Driss Lachguar appelle à un nouveau pacte pour le parti de la Rose.
L’USFP a tenu, dimanche, la première session de son Conseil régional de Casablanca-Settat, marquée par un discours politique fort appelant à une refondation profonde des choix de développement et de gouvernance territoriale. Mehdi Mezouari a affirmé que « la région n’est pas pauvre, elle a été appauvrie politiquement », dénonçant des choix erronés qui ont transformé le développement en simple discours, sans retombées concrètes sur les conditions de vie des citoyens.
L’USFP a organisé, dimanche, la première session de son Conseil régional de Casablanca-Settat, marquée par un discours politique fort appelant à une refondation des choix de développement et de gouvernance territoriale. Cette rencontre, dans le cadre d’une dynamique organisationnelle impulsée par le parti, est présentée comme une étape fondatrice menant à un nouveau cycle d’engagement politique et militant.
Dans son discours d’ouverture, Driss Lachguar a plaidé pour un nouveau pacte développemental et démocratique, soulignant que la situation actuelle du Maroc nécessite une refonte des mécanismes de gouvernance territoriale et un renforcement du rôle des institutions élues. Il a mis en avant que la région de Casablanca-Settat, en raison de son poids économique et démographique, doit jouer un rôle moteur pour l’économie nationale.
Driss Lachguar a également souligné l’importance de la gestion anticipative de l’État, sous les Hautes Orientations Royales, ainsi que la mobilisation des institutions concernées, prouvant que le Maroc est devenu un modèle en termes de gestion des crises et des catastrophes naturelles. Il a aussi exprimé la solidarité du parti envers les populations touchées par les inondations, rendant hommage à la discipline des citoyens qui ont suivi les consignes de prévention, limitant ainsi les pertes en vies humaines.
Sur le plan stratégique, il a évoqué les transformations majeures traversées par le Maroc, en citant des projets d’investissement, notamment ceux liés à l’hydrogène vert, et les chantiers structurants dans les provinces du Sud.
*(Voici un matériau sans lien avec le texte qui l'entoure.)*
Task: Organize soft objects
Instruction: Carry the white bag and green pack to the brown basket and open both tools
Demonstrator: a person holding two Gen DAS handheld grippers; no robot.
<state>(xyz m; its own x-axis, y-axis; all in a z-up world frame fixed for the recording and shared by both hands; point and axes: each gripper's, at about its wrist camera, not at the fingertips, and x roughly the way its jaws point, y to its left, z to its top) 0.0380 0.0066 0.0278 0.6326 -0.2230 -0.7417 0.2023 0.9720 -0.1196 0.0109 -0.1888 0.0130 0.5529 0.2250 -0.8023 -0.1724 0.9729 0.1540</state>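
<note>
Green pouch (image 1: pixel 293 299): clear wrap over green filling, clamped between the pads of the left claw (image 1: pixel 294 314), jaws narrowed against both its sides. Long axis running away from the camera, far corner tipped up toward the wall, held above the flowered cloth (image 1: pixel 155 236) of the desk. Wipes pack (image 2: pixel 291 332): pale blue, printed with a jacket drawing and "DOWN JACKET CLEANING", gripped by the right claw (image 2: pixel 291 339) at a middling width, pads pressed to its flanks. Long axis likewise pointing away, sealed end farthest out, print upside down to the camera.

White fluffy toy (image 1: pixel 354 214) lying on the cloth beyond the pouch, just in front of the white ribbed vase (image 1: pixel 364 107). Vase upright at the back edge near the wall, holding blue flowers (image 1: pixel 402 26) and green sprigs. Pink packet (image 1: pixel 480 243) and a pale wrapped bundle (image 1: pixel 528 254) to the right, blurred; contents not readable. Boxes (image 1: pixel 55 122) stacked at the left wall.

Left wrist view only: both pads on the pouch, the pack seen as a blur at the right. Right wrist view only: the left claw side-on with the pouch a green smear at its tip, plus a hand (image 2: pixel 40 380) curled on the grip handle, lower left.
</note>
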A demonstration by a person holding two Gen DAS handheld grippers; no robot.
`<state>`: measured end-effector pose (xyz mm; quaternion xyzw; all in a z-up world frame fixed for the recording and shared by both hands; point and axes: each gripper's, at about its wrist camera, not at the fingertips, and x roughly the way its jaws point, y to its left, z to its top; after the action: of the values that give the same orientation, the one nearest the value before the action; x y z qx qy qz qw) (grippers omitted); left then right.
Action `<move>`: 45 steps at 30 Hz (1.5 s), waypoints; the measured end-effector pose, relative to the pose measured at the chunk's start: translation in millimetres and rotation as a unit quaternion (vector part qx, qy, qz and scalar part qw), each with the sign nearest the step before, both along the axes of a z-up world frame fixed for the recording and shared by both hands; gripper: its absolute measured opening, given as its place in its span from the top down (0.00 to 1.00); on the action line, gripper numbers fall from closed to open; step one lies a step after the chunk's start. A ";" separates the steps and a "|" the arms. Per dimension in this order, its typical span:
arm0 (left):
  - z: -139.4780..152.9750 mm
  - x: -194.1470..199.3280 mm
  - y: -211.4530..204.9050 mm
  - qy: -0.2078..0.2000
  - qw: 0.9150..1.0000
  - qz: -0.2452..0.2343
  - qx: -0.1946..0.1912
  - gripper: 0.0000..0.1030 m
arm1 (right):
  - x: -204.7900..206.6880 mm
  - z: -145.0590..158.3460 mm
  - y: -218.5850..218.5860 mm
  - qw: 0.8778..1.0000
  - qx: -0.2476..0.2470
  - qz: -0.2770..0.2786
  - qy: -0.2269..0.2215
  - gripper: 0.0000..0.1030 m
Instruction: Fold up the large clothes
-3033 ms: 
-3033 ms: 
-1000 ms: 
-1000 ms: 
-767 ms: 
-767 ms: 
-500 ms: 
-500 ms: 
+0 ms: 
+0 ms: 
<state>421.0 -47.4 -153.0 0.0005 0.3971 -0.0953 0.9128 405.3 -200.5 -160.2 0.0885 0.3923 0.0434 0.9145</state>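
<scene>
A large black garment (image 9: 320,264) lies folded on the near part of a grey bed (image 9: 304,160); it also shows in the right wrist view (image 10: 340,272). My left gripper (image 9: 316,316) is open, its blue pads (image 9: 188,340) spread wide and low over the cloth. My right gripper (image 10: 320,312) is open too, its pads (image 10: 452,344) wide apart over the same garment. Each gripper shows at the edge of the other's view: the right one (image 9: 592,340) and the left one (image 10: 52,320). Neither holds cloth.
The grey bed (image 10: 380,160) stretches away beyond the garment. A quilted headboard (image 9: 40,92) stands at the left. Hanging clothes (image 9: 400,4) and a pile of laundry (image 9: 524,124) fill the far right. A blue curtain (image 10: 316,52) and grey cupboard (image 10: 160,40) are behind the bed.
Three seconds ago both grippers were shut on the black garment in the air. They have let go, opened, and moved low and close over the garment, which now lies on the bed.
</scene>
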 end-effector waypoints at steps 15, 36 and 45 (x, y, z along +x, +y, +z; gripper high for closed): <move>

Il a noté l’internationalisation croissante en faveur de la marocanité du Sahara, qualifiant cela d’« alignement international clair », soulignant ainsi la position avancée du Royaume sur la scène mondiale.
Pour Driss Lachguar, ces avancées indiquent que le Maroc a « sorti du goulot d’étranglement » après des décennies d’hésitations et qu’il entre maintenant dans une nouvelle phase qui nécessite une réforme en profondeur des outils de gouvernance et une modernisation du champ politique. Il a appelé à redonner un rôle central aux élus et à renforcer la démocratie territoriale, tout en mettant en garde contre une approche technocratique.
Au sein du parti, il a insisté sur l’importance d’une organisation solide et enracinée, à la hauteur de l’héritage historique de l’USFP dans la région, affirmant que Casablanca-Settat doit incarner un modèle de sérieux politique et de proximité avec les citoyens.
De son côté, Mehdi Mezouari, secrétaire régional de l’USFP, a souligné que cette session n’est pas une simple réunion mais le début d’une phase politique déterminante, alors que le parti se prépare à des échéances importantes. Il a insisté sur la nécessité d’aller au-delà des simples constats de dysfonctionnements pour proposer des alternatives viables, basées sur un pacte développemental et démocratique renouvelé.
Le choix de la région Casablanca-Settat n’est pas anodin. Considérée comme le cœur économique du pays, la région génère plus d’un tiers de la richesse nationale tout en souffrant de profondes inégalités sociales et territoriales. « La région n’est pas pauvre, elle a été appauvrie politiquement », a déclaré le responsable régional, dénonçant des choix erronés qui ont transformé le développement en simple discours, sans effets concrets sur les conditions de vie des citoyens.
Mehdi Mezouari a également relevé les paradoxes d’une région où circulent de grands flux financiers, alors qu’une partie de la population, notamment les jeunes, les femmes et les plus vulnérables, demeure en précarité. Il a critiqué une gestion technocratique déconnectée des réalités quotidiennes, appelant à un retour accru de l’action politique et des élus.
Il a affirmé que le pacte proposé par l’USFP pour cette région n’est pas une promesse électorale, mais un engagement politique et moral envers les citoyens, basé sur une vision englobante des dimensions politique, sociale, économique et humaine.
Sur le volet organisationnel, la direction régionale s’est félicitée de la dynamique interne actuelle au sein du parti, notant que quatorze congrès provinciaux ont permis d’émerger des cadres militants compétents, renforçant ainsi la capacité du parti de la Rose à relever les défis à venir dans cette région.